_PROBLEM REQUIREMENTS_: Whenever a line below includes the word "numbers", copy that line.
※ ※ ※
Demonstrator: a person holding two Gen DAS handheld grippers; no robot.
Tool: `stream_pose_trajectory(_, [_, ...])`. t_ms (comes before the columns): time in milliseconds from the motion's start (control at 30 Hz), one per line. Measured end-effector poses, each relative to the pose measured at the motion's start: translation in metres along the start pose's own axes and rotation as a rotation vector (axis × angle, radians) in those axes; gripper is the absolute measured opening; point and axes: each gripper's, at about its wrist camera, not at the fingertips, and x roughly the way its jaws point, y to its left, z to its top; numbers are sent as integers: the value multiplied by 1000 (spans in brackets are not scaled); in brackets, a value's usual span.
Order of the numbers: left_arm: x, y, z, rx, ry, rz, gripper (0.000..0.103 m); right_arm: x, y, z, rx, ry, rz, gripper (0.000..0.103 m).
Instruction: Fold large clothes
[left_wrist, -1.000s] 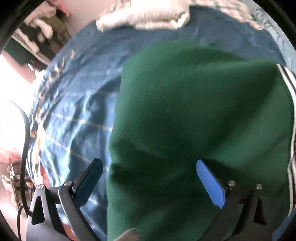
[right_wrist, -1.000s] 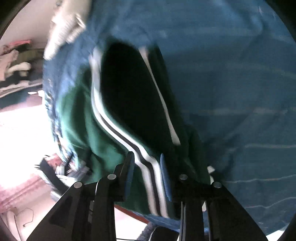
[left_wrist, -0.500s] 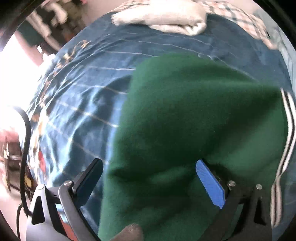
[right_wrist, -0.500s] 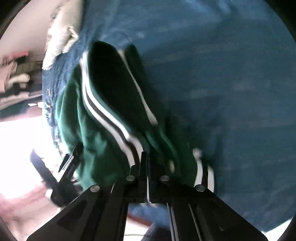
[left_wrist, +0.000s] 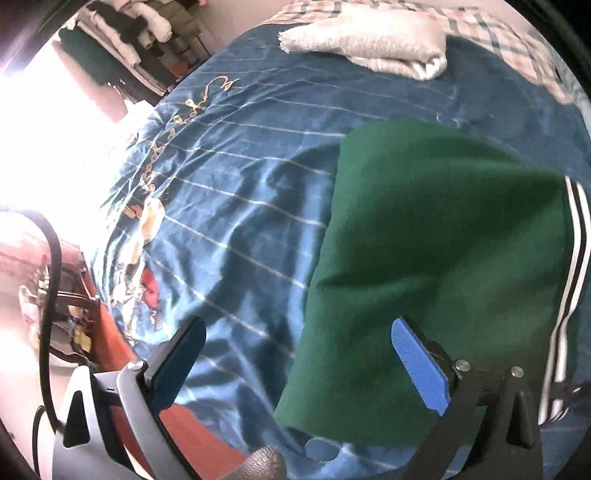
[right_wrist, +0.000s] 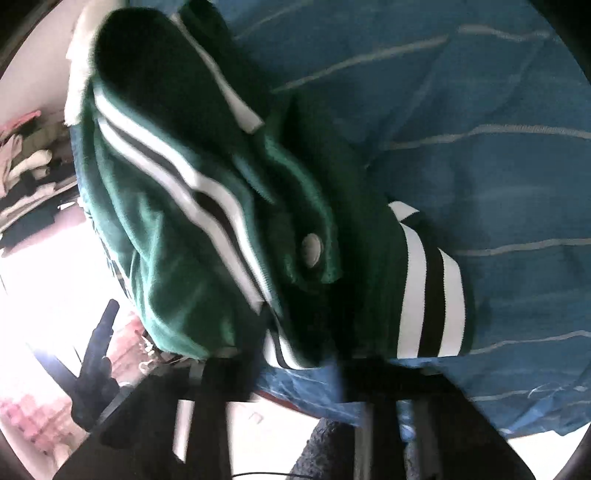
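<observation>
Your left hand-held gripper (left_wrist: 299, 369) has its ribbed blue pads (left_wrist: 419, 369) spread wide apart, gripping nothing; the right pad sits against the soft, matte green jacket (left_wrist: 436, 240), the other over the bedspread (left_wrist: 229, 206). Your right hand-held gripper (right_wrist: 295, 363) is motion-blurred, so you cannot tell whether its fingers are parted or pinching the striped hem. The jacket (right_wrist: 207, 192) lies bunched on the bed, its ribbed white-and-black cuff (right_wrist: 424, 288) and a round snap button (right_wrist: 311, 245) showing. The bedspread is glossy blue satin with thin pale lines. A fluffy folded white towel (left_wrist: 373, 46) lies farther back.
</observation>
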Motion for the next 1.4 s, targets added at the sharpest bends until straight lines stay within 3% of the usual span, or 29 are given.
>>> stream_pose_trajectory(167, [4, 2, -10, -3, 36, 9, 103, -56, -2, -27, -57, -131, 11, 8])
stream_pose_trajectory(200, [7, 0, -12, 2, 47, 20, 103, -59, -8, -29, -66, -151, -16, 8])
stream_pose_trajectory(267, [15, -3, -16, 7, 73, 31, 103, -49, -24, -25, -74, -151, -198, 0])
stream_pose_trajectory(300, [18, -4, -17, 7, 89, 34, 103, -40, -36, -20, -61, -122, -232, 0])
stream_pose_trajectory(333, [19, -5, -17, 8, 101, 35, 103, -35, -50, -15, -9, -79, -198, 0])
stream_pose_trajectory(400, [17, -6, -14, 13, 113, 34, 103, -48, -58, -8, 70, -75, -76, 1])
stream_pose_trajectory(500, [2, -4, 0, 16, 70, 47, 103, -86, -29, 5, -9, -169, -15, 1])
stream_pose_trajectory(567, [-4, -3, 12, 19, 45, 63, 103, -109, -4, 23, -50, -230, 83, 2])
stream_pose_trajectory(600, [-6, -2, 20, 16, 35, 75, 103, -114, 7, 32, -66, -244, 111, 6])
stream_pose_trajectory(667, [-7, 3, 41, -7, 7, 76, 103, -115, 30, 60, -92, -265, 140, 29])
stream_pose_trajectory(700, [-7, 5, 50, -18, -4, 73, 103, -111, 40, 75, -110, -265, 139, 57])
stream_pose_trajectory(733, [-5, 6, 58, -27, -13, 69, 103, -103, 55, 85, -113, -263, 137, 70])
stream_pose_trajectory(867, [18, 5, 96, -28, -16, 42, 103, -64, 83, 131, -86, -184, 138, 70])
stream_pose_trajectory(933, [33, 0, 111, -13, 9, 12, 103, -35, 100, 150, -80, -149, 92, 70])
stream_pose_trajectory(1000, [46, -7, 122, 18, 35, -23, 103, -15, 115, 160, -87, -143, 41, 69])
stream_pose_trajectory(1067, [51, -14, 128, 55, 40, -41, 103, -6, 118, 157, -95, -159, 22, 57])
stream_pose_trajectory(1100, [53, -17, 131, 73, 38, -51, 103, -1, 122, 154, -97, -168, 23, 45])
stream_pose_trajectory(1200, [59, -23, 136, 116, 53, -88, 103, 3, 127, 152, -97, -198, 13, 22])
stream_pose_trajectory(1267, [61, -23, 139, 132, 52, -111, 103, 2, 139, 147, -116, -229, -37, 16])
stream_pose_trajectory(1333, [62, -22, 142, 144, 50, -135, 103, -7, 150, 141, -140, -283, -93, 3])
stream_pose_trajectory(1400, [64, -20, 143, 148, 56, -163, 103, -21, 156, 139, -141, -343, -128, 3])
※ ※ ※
_OUTPUT BELOW_:
Tool: `stream_pose_trajectory(_, [_, ...])`. t_ms (comes before the columns): time in milliseconds from the motion's start (control at 30 Hz), one per line. Measured end-effector poses, each relative to the pose measured at the motion's start: translation in metres along the start pose's own axes and rotation as a rotation vector (axis × angle, radians) in those axes; gripper is the absolute measured opening; point and axes: each gripper's, at about its wrist camera, not at the fingertips, and x roughly the way its jaws point, y to its left, z to its top; numbers are sent as integers: the value multiplied by 1000 (spans in brackets are not scaled); in brackets, a value's usual span.
Order of the numbers: left_arm: x, y, z, rx, ry, rz, gripper (0.000..0.103 m); right_arm: x, y, z, rx, ry, rz, gripper (0.000..0.103 m).

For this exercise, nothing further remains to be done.